While energy efficiency has done much to improve our economy and environment, we want it to do more. Most states have policies and programs in place that seek to achieve even higher energy savings. A number of national efforts similarly aim to increase energy efficiency to achieve economic and environmental benefits. A clear example is the EPA Clean Power Plan, which seeks to achieve significant reductions in carbon emissions. Energy efficiency can play a major role in achieving emissions reductions under the plan.
After all this success with energy efficiency, what’s left? Have we reached the limit of how much energy efficiency we can squeeze out of our economy? This is a particularly vexing question for utilities and organizations that run efficiency programs for utility customers, and this is the subject of ACEEE’s latest report, released today. While we’re achieving higher overall savings from energy efficiency than ever before, a variety of factors are limiting the amount of such savings that efficiency programs can harvest:
- Building energy codes have become more stringent—requiring higher energy efficiency for new construction and major renovations.
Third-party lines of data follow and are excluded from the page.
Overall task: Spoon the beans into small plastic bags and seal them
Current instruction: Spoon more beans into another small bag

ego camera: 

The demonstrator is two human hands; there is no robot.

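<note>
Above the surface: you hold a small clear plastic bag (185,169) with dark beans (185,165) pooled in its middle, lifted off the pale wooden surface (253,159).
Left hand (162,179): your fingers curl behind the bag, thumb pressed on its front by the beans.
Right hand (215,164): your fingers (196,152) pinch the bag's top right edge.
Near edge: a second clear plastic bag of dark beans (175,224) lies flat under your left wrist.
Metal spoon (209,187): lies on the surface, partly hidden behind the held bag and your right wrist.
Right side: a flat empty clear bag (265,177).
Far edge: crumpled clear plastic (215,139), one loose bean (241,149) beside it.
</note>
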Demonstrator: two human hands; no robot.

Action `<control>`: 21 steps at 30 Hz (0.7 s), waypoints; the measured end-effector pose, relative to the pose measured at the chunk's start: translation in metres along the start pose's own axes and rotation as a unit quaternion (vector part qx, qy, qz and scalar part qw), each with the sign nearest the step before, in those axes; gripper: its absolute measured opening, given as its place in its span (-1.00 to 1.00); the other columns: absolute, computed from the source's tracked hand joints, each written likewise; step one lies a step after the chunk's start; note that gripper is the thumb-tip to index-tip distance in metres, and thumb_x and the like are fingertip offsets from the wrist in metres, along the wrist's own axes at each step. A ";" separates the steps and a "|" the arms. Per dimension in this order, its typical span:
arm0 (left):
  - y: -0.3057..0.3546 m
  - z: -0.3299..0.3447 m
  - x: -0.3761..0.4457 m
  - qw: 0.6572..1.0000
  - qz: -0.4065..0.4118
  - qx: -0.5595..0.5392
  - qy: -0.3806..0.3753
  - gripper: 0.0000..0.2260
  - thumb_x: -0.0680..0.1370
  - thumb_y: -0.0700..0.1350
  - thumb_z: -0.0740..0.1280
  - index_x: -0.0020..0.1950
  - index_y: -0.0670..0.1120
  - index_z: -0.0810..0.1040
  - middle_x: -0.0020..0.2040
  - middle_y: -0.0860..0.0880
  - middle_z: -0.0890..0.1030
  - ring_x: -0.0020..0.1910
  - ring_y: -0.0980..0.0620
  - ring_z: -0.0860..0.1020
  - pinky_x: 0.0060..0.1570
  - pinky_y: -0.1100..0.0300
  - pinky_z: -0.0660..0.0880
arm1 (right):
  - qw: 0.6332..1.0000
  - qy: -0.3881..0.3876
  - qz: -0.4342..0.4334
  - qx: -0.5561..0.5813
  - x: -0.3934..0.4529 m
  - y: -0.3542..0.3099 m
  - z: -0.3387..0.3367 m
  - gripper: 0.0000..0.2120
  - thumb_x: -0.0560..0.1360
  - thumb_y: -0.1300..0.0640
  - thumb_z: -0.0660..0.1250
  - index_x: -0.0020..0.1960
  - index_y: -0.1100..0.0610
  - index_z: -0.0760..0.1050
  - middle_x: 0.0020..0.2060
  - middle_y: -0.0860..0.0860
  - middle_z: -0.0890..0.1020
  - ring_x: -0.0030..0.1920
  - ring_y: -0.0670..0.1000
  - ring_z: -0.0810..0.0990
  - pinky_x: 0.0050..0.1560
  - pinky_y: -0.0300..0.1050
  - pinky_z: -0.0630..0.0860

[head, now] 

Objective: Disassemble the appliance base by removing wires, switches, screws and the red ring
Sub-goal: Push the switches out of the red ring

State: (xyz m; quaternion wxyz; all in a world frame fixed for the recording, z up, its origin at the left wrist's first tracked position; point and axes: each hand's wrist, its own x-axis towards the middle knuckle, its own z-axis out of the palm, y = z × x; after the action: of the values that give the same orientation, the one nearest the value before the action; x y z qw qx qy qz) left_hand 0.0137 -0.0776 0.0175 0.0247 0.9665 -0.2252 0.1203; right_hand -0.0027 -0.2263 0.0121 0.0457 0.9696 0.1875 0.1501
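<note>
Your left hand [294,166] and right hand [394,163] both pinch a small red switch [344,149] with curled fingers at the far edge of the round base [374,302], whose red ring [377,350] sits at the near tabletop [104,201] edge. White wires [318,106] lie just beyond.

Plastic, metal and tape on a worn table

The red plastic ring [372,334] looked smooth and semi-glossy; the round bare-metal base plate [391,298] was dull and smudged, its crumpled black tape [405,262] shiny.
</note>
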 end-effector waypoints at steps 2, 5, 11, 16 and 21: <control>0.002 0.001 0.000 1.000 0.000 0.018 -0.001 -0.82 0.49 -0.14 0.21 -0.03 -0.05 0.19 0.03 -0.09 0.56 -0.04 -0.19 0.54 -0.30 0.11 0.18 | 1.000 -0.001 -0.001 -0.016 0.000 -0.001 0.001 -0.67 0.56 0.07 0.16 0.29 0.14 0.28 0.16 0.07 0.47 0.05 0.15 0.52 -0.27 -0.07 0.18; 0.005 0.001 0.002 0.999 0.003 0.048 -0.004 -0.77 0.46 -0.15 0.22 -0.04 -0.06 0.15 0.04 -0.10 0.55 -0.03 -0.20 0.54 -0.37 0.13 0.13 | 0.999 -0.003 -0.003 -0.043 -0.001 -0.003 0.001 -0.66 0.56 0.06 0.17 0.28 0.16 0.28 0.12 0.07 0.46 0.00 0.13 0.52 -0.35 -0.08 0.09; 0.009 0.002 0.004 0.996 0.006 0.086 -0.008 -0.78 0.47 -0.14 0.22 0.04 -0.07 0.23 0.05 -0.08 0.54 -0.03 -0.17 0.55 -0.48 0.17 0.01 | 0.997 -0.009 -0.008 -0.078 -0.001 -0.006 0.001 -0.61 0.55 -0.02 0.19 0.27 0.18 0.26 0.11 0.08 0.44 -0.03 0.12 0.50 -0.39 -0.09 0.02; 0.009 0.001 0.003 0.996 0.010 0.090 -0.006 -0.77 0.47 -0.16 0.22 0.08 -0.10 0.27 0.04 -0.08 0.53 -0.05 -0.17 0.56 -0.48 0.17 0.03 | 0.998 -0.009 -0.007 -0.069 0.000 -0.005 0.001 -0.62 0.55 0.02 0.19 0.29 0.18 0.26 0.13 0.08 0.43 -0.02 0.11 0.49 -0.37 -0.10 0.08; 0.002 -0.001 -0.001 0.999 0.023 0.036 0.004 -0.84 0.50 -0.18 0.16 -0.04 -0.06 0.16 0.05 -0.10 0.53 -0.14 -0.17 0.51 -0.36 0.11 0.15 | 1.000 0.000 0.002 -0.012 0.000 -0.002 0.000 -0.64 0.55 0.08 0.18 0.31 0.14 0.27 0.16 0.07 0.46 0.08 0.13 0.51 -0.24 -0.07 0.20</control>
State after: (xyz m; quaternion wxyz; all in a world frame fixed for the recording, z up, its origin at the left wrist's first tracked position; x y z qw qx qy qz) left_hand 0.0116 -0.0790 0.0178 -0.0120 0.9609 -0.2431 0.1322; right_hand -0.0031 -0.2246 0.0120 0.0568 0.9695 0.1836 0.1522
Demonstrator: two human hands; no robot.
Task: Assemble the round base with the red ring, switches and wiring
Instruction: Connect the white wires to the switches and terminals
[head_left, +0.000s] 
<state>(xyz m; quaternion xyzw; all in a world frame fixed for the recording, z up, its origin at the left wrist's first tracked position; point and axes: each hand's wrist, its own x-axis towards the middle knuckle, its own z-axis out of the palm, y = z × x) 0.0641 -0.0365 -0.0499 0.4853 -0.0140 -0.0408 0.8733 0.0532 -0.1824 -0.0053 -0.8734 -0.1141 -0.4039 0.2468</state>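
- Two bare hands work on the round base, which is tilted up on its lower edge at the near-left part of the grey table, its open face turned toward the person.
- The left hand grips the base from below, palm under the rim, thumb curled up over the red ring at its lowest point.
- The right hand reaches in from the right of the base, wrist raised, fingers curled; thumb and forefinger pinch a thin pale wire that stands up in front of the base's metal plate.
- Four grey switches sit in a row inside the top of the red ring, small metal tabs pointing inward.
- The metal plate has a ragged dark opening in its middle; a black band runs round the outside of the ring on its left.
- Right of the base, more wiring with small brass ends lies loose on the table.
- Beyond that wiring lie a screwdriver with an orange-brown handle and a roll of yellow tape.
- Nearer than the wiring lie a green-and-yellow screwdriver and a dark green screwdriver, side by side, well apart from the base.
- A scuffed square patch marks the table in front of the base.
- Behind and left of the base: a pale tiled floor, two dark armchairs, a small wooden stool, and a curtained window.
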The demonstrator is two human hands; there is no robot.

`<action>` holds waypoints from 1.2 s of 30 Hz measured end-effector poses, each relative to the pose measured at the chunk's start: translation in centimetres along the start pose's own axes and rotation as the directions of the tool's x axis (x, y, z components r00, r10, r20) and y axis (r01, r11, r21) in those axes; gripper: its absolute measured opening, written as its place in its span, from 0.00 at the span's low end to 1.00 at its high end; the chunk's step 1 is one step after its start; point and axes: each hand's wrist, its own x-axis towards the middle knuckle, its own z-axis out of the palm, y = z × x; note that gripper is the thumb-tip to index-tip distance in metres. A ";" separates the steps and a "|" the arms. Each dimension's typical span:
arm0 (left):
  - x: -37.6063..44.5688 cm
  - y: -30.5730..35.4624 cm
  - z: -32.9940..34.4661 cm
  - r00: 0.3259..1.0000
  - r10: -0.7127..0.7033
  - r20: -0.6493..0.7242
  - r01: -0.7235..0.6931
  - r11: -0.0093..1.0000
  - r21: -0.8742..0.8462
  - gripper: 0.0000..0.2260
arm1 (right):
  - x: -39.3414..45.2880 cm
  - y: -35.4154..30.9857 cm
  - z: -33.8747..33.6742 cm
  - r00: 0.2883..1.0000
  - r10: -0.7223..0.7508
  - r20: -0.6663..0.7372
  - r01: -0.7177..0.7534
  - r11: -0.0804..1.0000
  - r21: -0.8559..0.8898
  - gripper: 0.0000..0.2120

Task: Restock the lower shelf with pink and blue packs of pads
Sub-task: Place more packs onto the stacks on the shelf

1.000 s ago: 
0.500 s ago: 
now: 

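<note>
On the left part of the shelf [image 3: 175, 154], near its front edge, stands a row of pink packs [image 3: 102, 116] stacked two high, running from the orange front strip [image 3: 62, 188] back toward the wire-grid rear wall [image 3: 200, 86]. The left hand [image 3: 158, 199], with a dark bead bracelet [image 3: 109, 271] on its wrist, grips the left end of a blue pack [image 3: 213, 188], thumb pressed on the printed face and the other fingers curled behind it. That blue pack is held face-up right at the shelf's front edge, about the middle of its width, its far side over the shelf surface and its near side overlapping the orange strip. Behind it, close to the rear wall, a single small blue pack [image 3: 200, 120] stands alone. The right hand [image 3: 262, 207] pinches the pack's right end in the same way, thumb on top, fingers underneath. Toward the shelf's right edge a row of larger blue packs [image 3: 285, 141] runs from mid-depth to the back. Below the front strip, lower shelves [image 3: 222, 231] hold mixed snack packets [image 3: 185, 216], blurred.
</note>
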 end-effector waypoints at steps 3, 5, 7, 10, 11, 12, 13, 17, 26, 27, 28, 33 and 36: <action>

- Appliance and equipment standards have increased.
- The number of customers who haven’t participated in relevant energy efficiency programs has diminished due to the success of some programs serving large numbers of customers.
The icon of energy efficiency—the compact fluorescent lightbulb (CFL)—has been the workhorse of efficiency program portfolios. This single technology has delivered large shares of energy savings for program administrators. However, with recent federal lighting standards in place, programs can no longer rely on CFLs to deliver such large savings. The recent standards raise the baseline against which savings are measured, thus reducing the savings that can be attributed to energy efficiency programs.
A team of ACEEE researchers examined the fundamental question, “What are the next large savings opportunities for energy efficiency?” The resulting research is described in the major report released today. The research objective was to identify a set of energy efficiency measures that are capable of delivering substantial energy savings by the year 2030. We use the term “measure” broadly—it includes individual end-use measures, system improvements, and even entire buildings or programs. We define substantial savings as at least 1% of total annual electricity sales in 2030 from the cumulative impact of each of the measures or programs from 2015 to 2030.
We identified a large set of measures that spanned the spectrum of residential, commercial, and industrial uses of electricity, and then we screened them based on our estimates of savings possible by 2030. The result was a set of 18 measures that we estimate collectively could save 22% of total projected electricity use in the year 2030. We bounded this mid-range estimate with a high case of 31% and low case of 15%. While this is not a comprehensive analysis of all energy-savings measures and programs, it represents a large share of the electricity savings potential. The top five measures are:
- Large reductions in key targeted plug loads
- Conservation voltage reduction
- New construction programs
- Comprehensive commercial building retrofits
- Smart manufacturing
Our analysis clearly shows that the well of energy savings from energy efficiency is not running dry. Instead, it is being replenished through advances in technologies and practices, system optimization, and behavioral approaches. While our analysis reveals a wealth of new and expanded opportunities for energy efficiency, a key conclusion is that no single measure will yield a dominant share of energy savings for utility program portfolios, as have CFL programs in the past. Without a single, dominant energy-efficient technology like the CFL, utilities and other program administrators will have to rely on a wider set of measures and attract greater numbers of participants. They also will have to ensure programs reach and serve all types of customers, including such often underserved markets as small businesses and multifamily housing.
Diversification is just one of the signs that energy efficiency has entered a new era. High levels of savings from programs and other advances in energy efficiency have helped to dramatically reduce US electricity demand. As this study shows, the future holds many opportunities for even greater energy savings. The cornucopia of energy efficiency will remain bountiful.